February 27, 2009

Obama's Tax Plan Would Increase Equality

After the American Century

President Obama has been forced to spend much of his first month in office dealing with Bush's mistakes, particularly economic mistakes. With the submission of a new budget proposal, however, he has begun to present his own vision. He does not want to spend all his time being a fireman putting out Republican fires. Rather, he wants to redesign the economic fabric so that the economy is stronger and more resilient.

In the short term, Obama is spending lavishly to try to escape the mess Bush created. That is the gigantic budget one reads about. But longer term Obama wants to return to the tax system of that most dangerous radical, Dwight D. Eisenhower. During Ike's presidency (1953-1961) taxes on the wealthiest Americans were high, and although adjusted they remained so during the 1960s as well.

During these years the real income of the middle class (in other words their income once adjusting for inflation), rose steadily. After the weak economy of the 1970s, however, Ronald Reagan pushed through dramatic reductions in the tax rate on the wealthy, which began a sizable redistribution of wealth that has lasted for almost thirty years. I lay out the basics of this change in Contemporary American Society (161-166). Just before Reagan lowered taxes on the wealthiest Americans, the top fifth of all US citizens received 43.7% of all income, while the bottom fifth got just 4.3%. In other words, the top fifth made ten times as much as the bottom fifth. By 2005 the poorest fifth had sunk to just 3.4%, while the top fifth received 51.3%. The top fifth made fifteen times as much as the bottom fifth.

What about the middle 60%, the second, third, and fourth fifth? During the same 25 years all of them, the entire middle class, lost out to the wealthiest fifth. In short, between 1980 and 2005, fully 80% of all Americans saw their share in the nation's wealth drop.

With the collapse of the Reagan-Bush economy and its favoritism for the rich, it is time for a new tax code. Something radical. Something that Dwight D. Eisenhower and Harry Truman each supported. That something is familiar to anyone in Scandinavia, and is called progressive taxation. The object of public policy is not to take money from the poor and middle class and give it to the rich, but to give all classes an equal chance to increase their stake in society.

Expect to hear howls of protest from the Republicans and cries of socialism and fears of big government, and the usual rhetoric of the right. For Obama wants to reverse the Reagan revolution. He wants not just to end the Bush tax cuts that threw the budget into deficit years ago, but also to raise taxes on the top fifth of society, in order to pay for the sweeping changes he wants in energy policy, education, and medical care. Over the next decade, Obama wants to get almost $1 trillion in new taxes from the wealthiest Americans. In case you want to know, they are defined as people with incomes of more than $250,000 a year. (More than 1.4oo,000 DK).
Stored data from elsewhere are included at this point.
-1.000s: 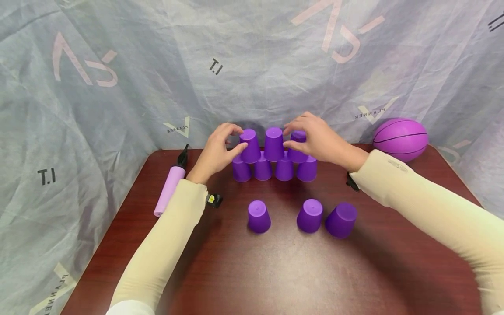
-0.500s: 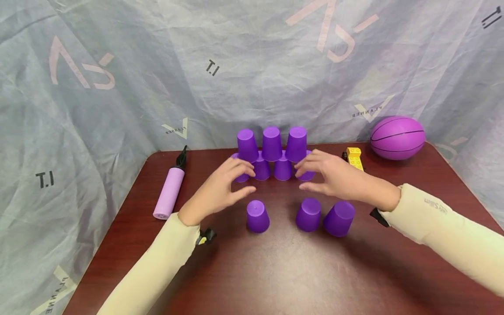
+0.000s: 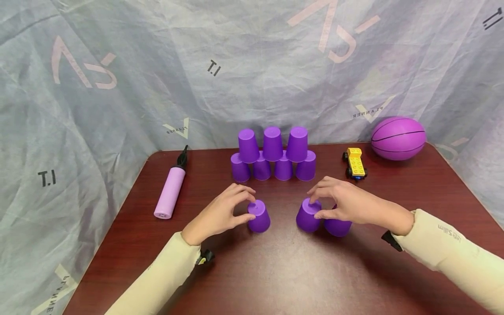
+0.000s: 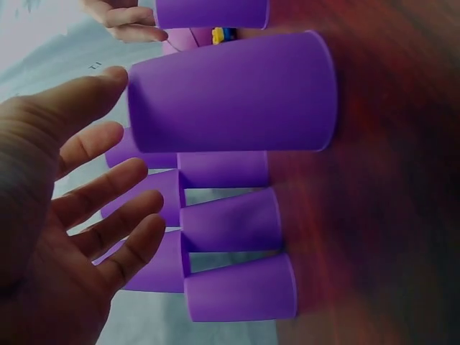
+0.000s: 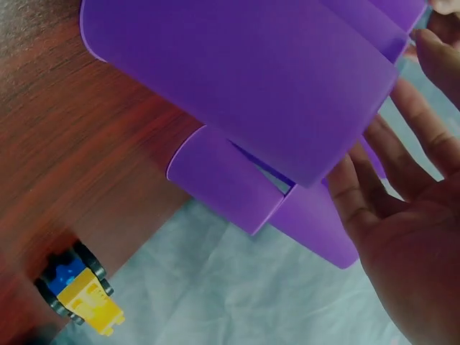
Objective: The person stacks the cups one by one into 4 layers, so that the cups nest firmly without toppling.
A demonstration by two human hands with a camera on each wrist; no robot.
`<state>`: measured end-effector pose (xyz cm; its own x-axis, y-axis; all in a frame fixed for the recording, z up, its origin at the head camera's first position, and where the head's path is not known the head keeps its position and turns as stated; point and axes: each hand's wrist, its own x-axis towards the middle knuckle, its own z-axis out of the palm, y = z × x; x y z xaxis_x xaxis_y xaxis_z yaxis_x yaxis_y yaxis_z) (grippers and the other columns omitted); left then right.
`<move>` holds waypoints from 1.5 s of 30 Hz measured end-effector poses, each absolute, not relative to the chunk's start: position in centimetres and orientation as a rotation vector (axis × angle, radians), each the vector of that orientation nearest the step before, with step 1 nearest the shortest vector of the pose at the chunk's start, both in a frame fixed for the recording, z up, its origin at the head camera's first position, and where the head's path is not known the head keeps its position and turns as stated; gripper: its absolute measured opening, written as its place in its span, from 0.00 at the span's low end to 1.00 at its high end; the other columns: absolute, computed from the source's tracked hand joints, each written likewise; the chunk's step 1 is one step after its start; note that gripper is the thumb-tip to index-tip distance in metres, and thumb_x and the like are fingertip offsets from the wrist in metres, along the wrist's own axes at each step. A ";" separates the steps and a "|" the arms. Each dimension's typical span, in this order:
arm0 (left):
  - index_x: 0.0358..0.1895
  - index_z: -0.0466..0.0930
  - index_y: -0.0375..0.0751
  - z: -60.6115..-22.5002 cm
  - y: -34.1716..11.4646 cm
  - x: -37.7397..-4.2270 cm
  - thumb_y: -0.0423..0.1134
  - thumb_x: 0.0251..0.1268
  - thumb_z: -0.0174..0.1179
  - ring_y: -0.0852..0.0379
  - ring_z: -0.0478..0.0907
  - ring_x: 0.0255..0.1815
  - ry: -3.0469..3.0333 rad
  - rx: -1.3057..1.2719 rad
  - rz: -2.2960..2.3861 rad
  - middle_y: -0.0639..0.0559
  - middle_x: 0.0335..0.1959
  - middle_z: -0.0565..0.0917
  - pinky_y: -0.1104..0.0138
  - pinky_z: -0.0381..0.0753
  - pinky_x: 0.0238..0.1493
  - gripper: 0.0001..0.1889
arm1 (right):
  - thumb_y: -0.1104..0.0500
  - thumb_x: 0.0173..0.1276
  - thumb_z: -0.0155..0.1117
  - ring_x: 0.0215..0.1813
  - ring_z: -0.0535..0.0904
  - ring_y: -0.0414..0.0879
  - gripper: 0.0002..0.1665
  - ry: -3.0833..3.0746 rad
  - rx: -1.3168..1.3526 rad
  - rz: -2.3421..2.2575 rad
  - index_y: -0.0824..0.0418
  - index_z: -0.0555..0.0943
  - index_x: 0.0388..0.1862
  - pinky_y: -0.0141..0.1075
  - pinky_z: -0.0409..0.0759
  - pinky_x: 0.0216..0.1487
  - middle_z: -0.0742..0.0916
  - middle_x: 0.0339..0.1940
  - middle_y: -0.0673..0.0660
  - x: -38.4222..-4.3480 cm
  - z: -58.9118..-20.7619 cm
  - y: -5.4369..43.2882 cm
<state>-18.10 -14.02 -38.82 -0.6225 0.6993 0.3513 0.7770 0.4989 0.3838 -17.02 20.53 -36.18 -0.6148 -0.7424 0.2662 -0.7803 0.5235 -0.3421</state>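
Three purple plastic cups stand upside down in the near row: a left cup, a middle cup and a right cup. My left hand reaches the left cup's top, thumb and index finger spread around it. In the left wrist view, the thumb tip is right at that cup's base edge and the other fingers are loosely spread. Over the middle cup's top, my right hand holds thumb and fingers apart, partly hiding the right cup. Behind, upside-down purple cups form a two-tier stack, three resting on a longer lower row.
On the dark red-brown table, a lilac hand pump lies at the left. A yellow toy-brick car and a purple ball are at the back right. A grey printed cloth hangs behind the table.
Both hands have left the top tier of the stack and come down and toward the front, to the near cups. The stack stays standing, and the toy car is uncovered.
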 end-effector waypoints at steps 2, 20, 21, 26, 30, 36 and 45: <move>0.44 0.78 0.49 -39.1 -14.0 -18.0 0.45 0.54 0.70 0.63 0.68 0.55 -2.590 -1.284 -0.786 0.58 0.53 0.75 0.68 0.69 0.56 0.15 | 0.51 0.52 0.76 0.50 0.74 0.40 0.15 -2.672 1.330 0.677 0.51 0.82 0.37 0.36 0.76 0.47 0.83 0.47 0.49 -17.0 -36.3 20.5; 0.43 0.77 0.47 -40.1 -14.0 -18.0 0.41 0.55 0.69 0.62 0.71 0.51 -2.543 -1.340 -0.807 0.57 0.50 0.77 0.67 0.71 0.53 0.14 | 0.55 0.55 0.74 0.45 0.73 0.37 0.15 -2.648 1.337 0.678 0.53 0.81 0.40 0.34 0.76 0.43 0.82 0.43 0.42 -17.0 -37.2 20.4; 0.43 0.77 0.47 -40.1 -14.0 -18.0 0.41 0.55 0.69 0.63 0.71 0.51 -2.539 -1.343 -0.809 0.57 0.50 0.77 0.67 0.71 0.53 0.14 | 0.54 0.55 0.74 0.45 0.73 0.37 0.15 -2.647 1.330 0.676 0.53 0.81 0.40 0.34 0.76 0.43 0.82 0.42 0.42 -17.0 -37.2 20.4; 0.44 0.77 0.47 -39.5 -14.0 -18.2 0.42 0.56 0.69 0.62 0.71 0.51 -2.522 -1.336 -0.829 0.58 0.49 0.77 0.67 0.71 0.53 0.14 | 0.53 0.54 0.75 0.45 0.73 0.35 0.15 -2.624 1.292 0.681 0.52 0.81 0.40 0.33 0.76 0.44 0.81 0.41 0.40 -17.1 -36.7 20.3; 0.44 0.77 0.46 -38.3 -14.1 -18.8 0.42 0.57 0.68 0.61 0.71 0.51 -2.473 -1.328 -0.850 0.57 0.48 0.76 0.67 0.70 0.55 0.14 | 0.54 0.53 0.75 0.44 0.74 0.36 0.16 -2.553 1.289 0.700 0.52 0.81 0.40 0.32 0.76 0.44 0.80 0.40 0.41 -17.3 -35.9 20.2; 0.43 0.79 0.43 -35.5 -13.7 -20.2 0.40 0.55 0.69 0.58 0.71 0.51 -2.344 -1.298 -0.874 0.54 0.48 0.77 0.67 0.70 0.55 0.14 | 0.58 0.50 0.77 0.45 0.76 0.38 0.16 -2.351 1.316 0.747 0.54 0.82 0.38 0.29 0.74 0.46 0.82 0.41 0.45 -18.4 -33.7 19.8; 0.43 0.79 0.38 -29.5 -12.3 -23.7 0.37 0.56 0.68 0.55 0.73 0.49 -2.146 -1.126 -0.940 0.49 0.47 0.79 0.64 0.74 0.46 0.12 | 0.63 0.50 0.76 0.39 0.78 0.42 0.15 -2.123 1.112 0.795 0.60 0.83 0.38 0.31 0.75 0.41 0.85 0.40 0.51 -21.7 -27.6 18.5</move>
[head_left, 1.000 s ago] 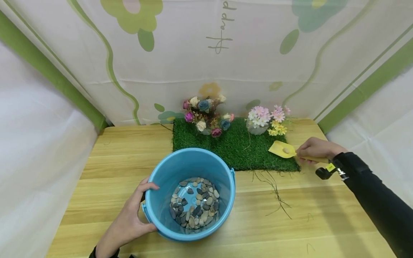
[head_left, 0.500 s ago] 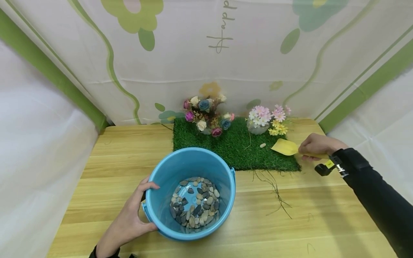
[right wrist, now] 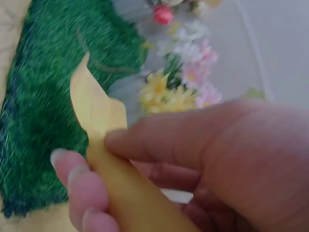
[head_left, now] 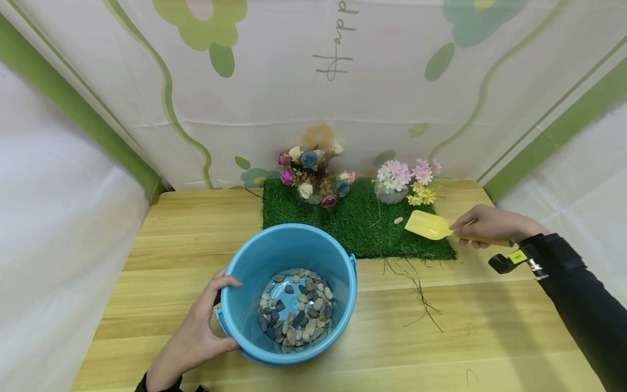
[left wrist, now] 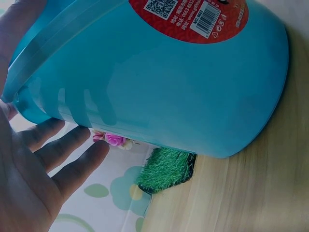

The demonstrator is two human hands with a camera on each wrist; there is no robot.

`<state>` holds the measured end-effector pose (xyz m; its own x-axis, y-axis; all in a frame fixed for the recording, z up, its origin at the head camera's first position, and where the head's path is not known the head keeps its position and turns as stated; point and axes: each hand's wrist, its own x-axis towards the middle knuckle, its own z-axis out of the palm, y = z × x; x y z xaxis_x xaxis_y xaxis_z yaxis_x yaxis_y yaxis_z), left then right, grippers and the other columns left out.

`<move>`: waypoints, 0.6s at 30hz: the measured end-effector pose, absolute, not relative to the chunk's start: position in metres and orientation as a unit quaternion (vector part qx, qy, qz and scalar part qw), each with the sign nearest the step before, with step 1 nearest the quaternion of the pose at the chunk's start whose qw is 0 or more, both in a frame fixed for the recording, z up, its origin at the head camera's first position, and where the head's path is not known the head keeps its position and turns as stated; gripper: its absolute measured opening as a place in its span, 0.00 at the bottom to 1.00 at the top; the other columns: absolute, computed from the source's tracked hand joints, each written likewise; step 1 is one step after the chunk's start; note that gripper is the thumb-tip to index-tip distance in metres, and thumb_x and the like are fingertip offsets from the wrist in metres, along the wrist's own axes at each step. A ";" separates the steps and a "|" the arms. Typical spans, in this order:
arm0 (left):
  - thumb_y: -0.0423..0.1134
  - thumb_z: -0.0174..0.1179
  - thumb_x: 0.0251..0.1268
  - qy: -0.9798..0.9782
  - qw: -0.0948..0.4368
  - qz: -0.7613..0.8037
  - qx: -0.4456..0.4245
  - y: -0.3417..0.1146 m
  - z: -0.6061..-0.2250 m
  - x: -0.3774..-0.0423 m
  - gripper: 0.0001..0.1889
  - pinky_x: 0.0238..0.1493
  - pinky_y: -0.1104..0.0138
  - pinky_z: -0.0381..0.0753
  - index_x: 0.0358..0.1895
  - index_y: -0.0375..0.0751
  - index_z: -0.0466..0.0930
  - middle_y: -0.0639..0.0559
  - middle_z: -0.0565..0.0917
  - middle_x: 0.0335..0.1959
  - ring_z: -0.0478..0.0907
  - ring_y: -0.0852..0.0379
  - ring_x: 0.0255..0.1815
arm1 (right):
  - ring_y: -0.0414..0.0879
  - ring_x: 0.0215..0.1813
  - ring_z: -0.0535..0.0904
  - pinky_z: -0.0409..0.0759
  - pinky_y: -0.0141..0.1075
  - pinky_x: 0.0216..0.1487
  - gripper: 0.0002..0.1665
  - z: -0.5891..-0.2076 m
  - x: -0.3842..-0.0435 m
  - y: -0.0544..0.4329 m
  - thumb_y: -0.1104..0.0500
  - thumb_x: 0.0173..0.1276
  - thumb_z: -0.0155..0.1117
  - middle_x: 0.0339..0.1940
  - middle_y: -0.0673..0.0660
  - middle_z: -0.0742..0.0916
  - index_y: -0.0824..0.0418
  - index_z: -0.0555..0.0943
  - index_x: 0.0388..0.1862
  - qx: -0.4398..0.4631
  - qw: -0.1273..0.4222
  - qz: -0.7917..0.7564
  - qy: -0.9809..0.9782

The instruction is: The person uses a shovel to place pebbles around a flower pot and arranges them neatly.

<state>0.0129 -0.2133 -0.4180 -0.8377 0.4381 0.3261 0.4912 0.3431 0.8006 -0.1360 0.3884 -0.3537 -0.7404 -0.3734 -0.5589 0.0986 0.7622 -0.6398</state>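
Note:
My left hand grips the rim of a blue plastic bucket, one finger hooked inside and the other fingers along its outer wall. Grey, brown and pale pebbles lie on the bucket's bottom. My right hand holds a yellow toy shovel by its handle, thumb on top and fingers curled round it, as the right wrist view shows. The blade, bare of stones, points left, low over the artificial turf. Just off the blade's tip, one pale pebble lies on the grass.
A pot of mixed roses stands at the back of the turf, left of a clear pot of pink, white and yellow flowers. Loose dark strands lie on the wooden table. A printed curtain hangs behind.
A second ago the pebble rode on the shovel; it came down on the turf by half a second ago. The shovel has since shifted slightly left. Left hand and bucket stay put.

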 end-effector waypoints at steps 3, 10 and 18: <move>0.37 0.86 0.39 -0.819 0.027 -0.498 -0.284 -0.214 -0.418 0.013 0.49 0.52 0.59 0.83 0.66 0.34 0.64 0.40 0.55 0.78 0.63 0.39 0.71 | 0.46 0.26 0.74 0.77 0.36 0.28 0.26 -0.343 -0.132 0.382 0.61 0.80 0.55 0.37 0.60 0.85 0.79 0.71 0.66 -0.114 0.354 -0.344 0.862; 0.37 0.85 0.39 -0.821 0.029 -0.497 -0.281 -0.214 -0.419 0.013 0.49 0.52 0.60 0.83 0.66 0.38 0.64 0.41 0.57 0.78 0.64 0.43 0.71 | 0.46 0.22 0.74 0.77 0.38 0.25 0.16 -0.316 -0.125 0.358 0.59 0.81 0.56 0.34 0.56 0.86 0.63 0.81 0.61 -0.264 0.319 -0.352 0.840; 0.38 0.86 0.39 -0.820 0.029 -0.498 -0.280 -0.215 -0.419 0.014 0.49 0.53 0.60 0.82 0.66 0.37 0.64 0.41 0.57 0.78 0.63 0.45 0.71 | 0.49 0.25 0.77 0.80 0.39 0.27 0.17 -0.286 -0.122 0.311 0.62 0.80 0.56 0.35 0.51 0.86 0.57 0.80 0.64 -0.346 0.272 -0.359 0.823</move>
<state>0.0137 -0.2147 -0.4186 -0.8411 0.4312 0.3265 0.4887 0.3471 0.8004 -0.1216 0.3106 -0.2860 -0.6133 -0.7642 -0.1996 -0.3735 0.5032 -0.7793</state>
Obama is also hoping to save some money through cuts to the Defense Department, partly from winding down the engagement in Iraq and partly through cutting spending on programs that have outlived their usefulness with the end of the Cold War. I wish him luck but am not too optimistic about this phase of his plans. One would have thought that the fall of communism might have reduced defense spending drastically. Back in c. 1990 there was lots of talk of a "peace dividend." There was talk of spending more money on infrastructure, notably decaying bridges and roads. But there was not much of a peace dividend then, and Obama's first defense budget is larger, not smaller, for the two year period of 2009 & 2010, weighing in at a gigantic $1.3 trillion.

Realistically, Obama is more likely to move in the direction of fiscal responsibility via higher taxes on the rich. He will probably be accused of class warfare, but he is trying to end the pillaging of the poor that began under Ronald Reagan. Obama is rejecting "trickle down" economics. He wants the US government to take more responsibility for health and education, and to give Americans back the growth and equality they had in the prosperous 1950s and 1960s. No doubt he will be called a radical and a socialist for trying to do this. Few sensible people ever mistook Dwight D. Eisenhower a socialist.